Former research areas
The aim of the Free Radical Group was to understand how free radicals and oxidants can modify the structure and function of the artery wall by focusing on oxidants generated in the artery wall during inflammation.
Understanding the biochemistry of the free radicals and oxidants that cause damage to the artery wall during atherosclerosis provides us with insight into how and why the disease develops and progresses. This detailed knowledge allows us to strategically develop new approaches that we believe should reduce, or even prevent, the amount of arterial damage caused by these oxidants.
The aim of the Immunobiology Group was to uncover ways to stimulate atherosclerotic plaque regression and increase stent ‘biocompatibility’ to prevent heart attack and improve long-term prognosis.
The Group focussed on exploring the role of potential therapeutic targets (specifically chemokines and high-density lipoproteins) by elucidating the molecular mechanisms involved in vascular complications associated with heart disease, including those involved in atherosclerotic plaque progression and impaired angiogenesis (new blood vessel formation). Additionally, work was also being done to improve stent biocompatibility and longevity.
Chemokines are small inflammatory proteins that play key roles in the body’s immune response to injury or infection. They direct the migration of inflammatory cells to sites of vascular injury and play a critical role in diseases such as atherosclerosis and inflammatory angiogenesis.

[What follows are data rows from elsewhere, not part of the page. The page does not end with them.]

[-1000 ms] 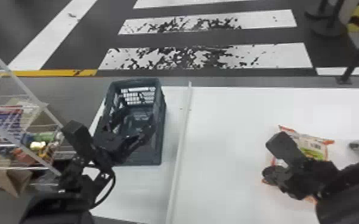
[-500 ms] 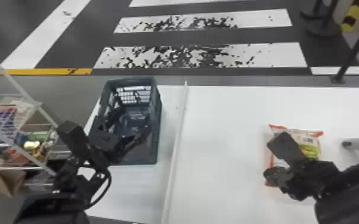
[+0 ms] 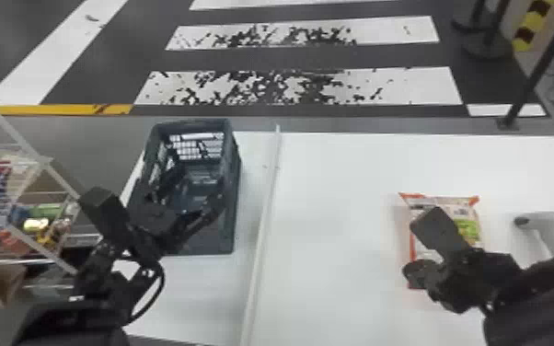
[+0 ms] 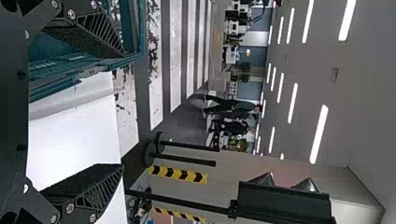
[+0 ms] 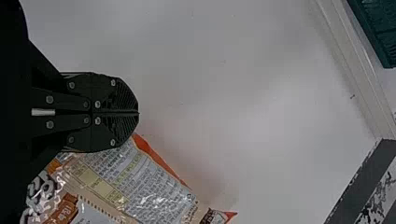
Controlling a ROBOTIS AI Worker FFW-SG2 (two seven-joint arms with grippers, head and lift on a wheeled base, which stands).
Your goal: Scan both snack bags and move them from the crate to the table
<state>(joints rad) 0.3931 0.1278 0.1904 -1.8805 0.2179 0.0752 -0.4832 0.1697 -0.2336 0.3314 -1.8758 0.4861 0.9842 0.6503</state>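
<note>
In the head view my left gripper (image 3: pixel 193 195) is over the dark crate (image 3: pixel 236 184), its fingers spread apart and nothing seen between them. The left wrist view also has the left gripper (image 4: pixel 123 109) open beside the teal-looking crate (image 4: pixel 133 58). My right gripper (image 3: pixel 412 274) stands at the near left part of an orange-edged snack bag (image 3: pixel 467 211) lying on the table, partly covering it. Seen from the right wrist, the right gripper (image 5: pixel 138 113) has its fingers together with nothing between them, and the printed bag (image 5: pixel 154 186) lies next to them. The crate's inside is partly hidden by the left gripper.
A grey handheld scanner (image 3: pixel 540 223) lies right of the bag on the white table (image 3: pixel 336 221). A raised white strip (image 3: pixel 267 207) runs between crate and bag. A wire rack (image 3: pixel 27 152) with packaged goods stands at the left, near the left arm.
The crate, bag, scanner and floor markings have all slid leftward in the head view. The right gripper has shifted less, so the bag shows further left relative to it. The left gripper remains open.
</note>
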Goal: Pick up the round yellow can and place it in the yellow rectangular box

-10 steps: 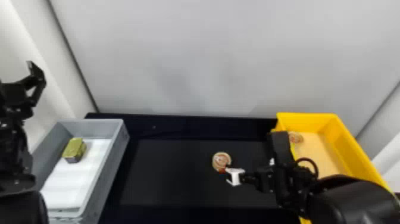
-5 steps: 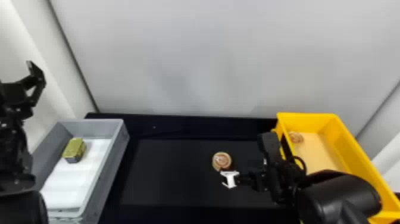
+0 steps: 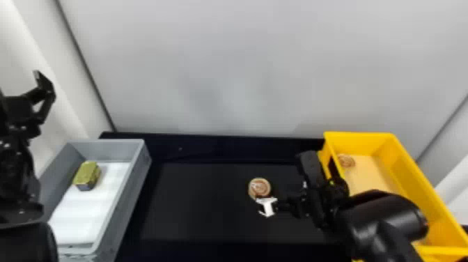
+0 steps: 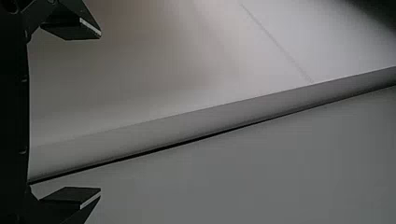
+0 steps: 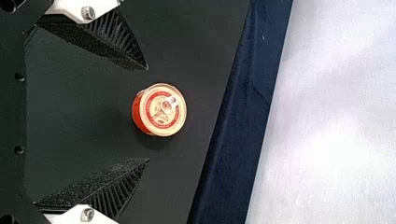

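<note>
Along the back, a smooth, pale grey wall (image 3: 236,69), with a dark seam slanting down at the left. Below, a matte black work surface (image 3: 202,209), bordered at the far edge by a creased, dark navy strip (image 5: 247,112). On the left, a grey box (image 3: 134,184) with straight, rigid-looking walls, and inside, a flat white sheet (image 3: 83,216) under a small gold block (image 3: 88,172) with a dark end. Above and behind that box's outer side, the left gripper (image 3: 43,89), fingers spread wide apart. On the right, the yellow rectangular box (image 3: 411,174), glossy-walled and open-topped, with another round can (image 3: 346,160) lying in the far part. In the way, right arm (image 3: 383,216), rounded and shiny black, across the near left side of the box. For the round yellow can (image 3: 259,188), a place on the black surface, between the two boxes and nearer the yellow one. Upright, lid facing up, long axis vertical; squat and cylindrical, with red side, metallic rim, cream and red printed lid and off-centre pull tab. At the can, the right gripper (image 3: 283,205), spread open, with ribbed, wedge-shaped black fingers (image 5: 116,39) on white brackets, apart from the can on both sides.
</note>
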Tool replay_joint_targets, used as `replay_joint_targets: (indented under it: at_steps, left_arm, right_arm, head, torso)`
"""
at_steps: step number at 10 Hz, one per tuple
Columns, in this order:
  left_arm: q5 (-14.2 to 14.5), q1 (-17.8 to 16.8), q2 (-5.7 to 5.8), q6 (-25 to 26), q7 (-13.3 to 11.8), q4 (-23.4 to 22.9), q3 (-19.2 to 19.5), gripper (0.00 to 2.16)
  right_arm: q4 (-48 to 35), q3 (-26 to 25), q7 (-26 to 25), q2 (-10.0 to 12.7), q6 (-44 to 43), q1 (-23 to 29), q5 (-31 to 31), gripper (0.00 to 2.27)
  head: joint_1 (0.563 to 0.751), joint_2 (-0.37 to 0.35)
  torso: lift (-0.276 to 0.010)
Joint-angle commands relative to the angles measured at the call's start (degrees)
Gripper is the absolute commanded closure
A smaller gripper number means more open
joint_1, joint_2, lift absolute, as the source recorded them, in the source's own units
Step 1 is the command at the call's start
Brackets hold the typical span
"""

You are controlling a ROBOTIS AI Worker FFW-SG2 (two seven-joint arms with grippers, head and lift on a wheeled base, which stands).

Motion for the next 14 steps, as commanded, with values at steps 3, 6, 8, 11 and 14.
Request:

Another line of research assessed how high-density lipoproteins (HDL, or “good” cholesterol) might be used as a therapy to aid recovery and improve outcomes from stent implantation (an operation to open a blocked blood vessel). The Group also investigated how HDL regulates angiogenesis in diabetes, a condition in which angiogenesis is severely impaired.

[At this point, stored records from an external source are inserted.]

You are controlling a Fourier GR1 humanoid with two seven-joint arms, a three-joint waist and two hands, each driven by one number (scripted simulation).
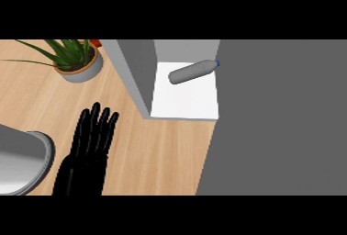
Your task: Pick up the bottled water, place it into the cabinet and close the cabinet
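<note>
Bottled water (193, 72) lies on its side on the white floor of the cabinet (184, 103), in the upper middle of the frame. Its body is grey and translucent, and its blue cap points toward the upper right, just beside the edge of the large grey panel. The bottle rests tilted, cap end higher in the frame than its base. No hand touches it.

The cabinet's grey side wall (136, 69) stands to the left of the bottle, running from the top of the scene down to the front corner of the white floor. A large grey panel (278, 119), apparently the cabinet door, fills the right side of the frame from top to bottom and covers part of the cabinet opening.

The left hand (92, 137) shows at lower left, black, fingers straight and held together, pointing toward the top of the frame. It is open and holds nothing. It lies over the wooden counter (163, 151), well apart from the bottle and left of the cabinet wall.

The right hand shows nowhere in the frame.

A potted plant (76, 59) with long green leaves stands in a grey pot at upper left. A grey rounded object (24, 160) sits at the left edge, just beside the left hand.
</note>
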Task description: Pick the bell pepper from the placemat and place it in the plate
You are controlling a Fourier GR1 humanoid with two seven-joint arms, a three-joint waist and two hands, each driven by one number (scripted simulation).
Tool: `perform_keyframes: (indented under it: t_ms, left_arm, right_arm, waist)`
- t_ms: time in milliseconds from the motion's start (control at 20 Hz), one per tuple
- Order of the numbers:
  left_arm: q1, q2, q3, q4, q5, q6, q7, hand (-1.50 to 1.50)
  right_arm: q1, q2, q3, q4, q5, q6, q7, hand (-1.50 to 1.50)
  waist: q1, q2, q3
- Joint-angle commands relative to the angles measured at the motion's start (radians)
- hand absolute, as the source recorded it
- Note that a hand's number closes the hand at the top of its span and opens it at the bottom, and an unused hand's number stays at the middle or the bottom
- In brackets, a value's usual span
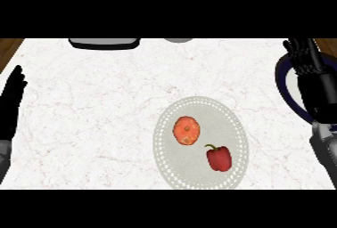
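Note:
A red bell pepper (219, 159) with a green stem lies on the lower right part of a round grey placemat (197, 111). An orange round fruit (187, 130) lies on the same mat, up and to the left of the pepper. At the right edge a white plate with a dark blue rim (283, 87) shows only in part, behind my right arm. My right hand (304, 55) is raised over that plate, fingers straight, well apart from the pepper. My left hand (13, 95) rests open at the left edge, fingers up.
The white marble counter (92, 111) spreads left of the mat. At the far edge stand a dark tray-like object (104, 42) and a grey round object (178, 39), both cut off. Wood shows at both top corners.

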Motion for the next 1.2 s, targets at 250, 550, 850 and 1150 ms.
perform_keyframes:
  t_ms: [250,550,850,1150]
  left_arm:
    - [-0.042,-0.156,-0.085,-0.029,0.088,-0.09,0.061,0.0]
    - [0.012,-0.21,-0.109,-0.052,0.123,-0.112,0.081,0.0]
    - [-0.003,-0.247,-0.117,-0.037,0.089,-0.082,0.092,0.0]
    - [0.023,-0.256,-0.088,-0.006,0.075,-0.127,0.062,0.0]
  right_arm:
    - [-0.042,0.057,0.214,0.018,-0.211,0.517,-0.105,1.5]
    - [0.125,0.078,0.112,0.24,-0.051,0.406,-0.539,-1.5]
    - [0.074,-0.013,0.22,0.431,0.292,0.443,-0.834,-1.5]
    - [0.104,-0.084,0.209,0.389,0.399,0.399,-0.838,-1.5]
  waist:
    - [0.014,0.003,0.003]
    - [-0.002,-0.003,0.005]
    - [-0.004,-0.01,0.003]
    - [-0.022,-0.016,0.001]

The Immunobiology Group also had a strong interest in gene transfer technology, which involves using viruses to increase the levels of a protein of interest. The Group developed a number of different viral strategies to promote the levels of HDL and broad spectrum inhibitors of chemokines.

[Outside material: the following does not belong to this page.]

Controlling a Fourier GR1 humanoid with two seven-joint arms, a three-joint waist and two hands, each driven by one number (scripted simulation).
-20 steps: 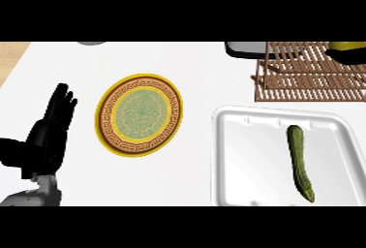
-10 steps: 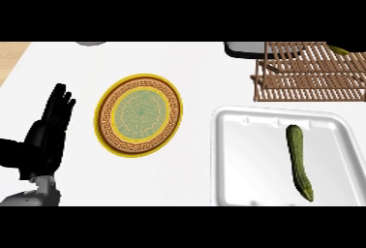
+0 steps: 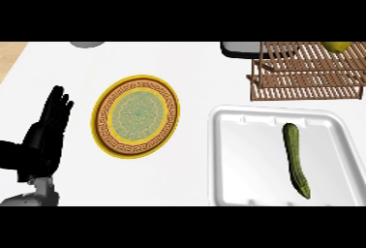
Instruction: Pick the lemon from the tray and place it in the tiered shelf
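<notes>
The yellow lemon shows at the picture's top right, on the top level of the wooden slatted tiered shelf; the upper edge cuts part of it off. In front of the shelf lies the white tray, with only a long green cucumber in it. My left hand stands open at the left edge, fingers up, far from both. My right hand does not show.
A round plate with a yellow rim and a patterned green centre lies between my left hand and the tray. A dark object with a grey rim sits just left of the shelf at the back.
The lemon shows more plainly at the shelf's far right corner. My left hand, the plate, the tray and the cucumber have stayed in place.
</notes>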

The focus of the Imflammation Group was to understand how reactive chemicals called oxidants, produced by the body during inflammation, can affect the function of blood vessels, to better understand the changes that occur in the arteries during the early stages of atherosclerosis.
Understanding changes that occur in the arteries during the early stages of atherosclerosis is vital to the rational development of new drugs and therapies to prevent this disease.
The Group was particularly interested in oxidants produced by an enzyme called myeloperoxidase, which is produced in the arteries by infiltrating immune cells during the inflammation. Myeloperoxidase is both a risk factor for coronary artery disease and a prognostic agent for patient outcome following cardiac complications, and is strongly associated with the development of atherosclerosis.
Translational Research & Bioengineering
The aim of the Translational Research & Bioengineering Group was to identify unmet needs in interventional cardiology practice and provide innovative solutions to improve patient care.
The Group's research involved developing new strategies for treating patients with blocked arteries, which meant finding treatments that facilitated the growth of new blood vessels to areas affected by vascular disease and bioengineering synthetic arteries and stents for more effective treatment of coronary heart disease.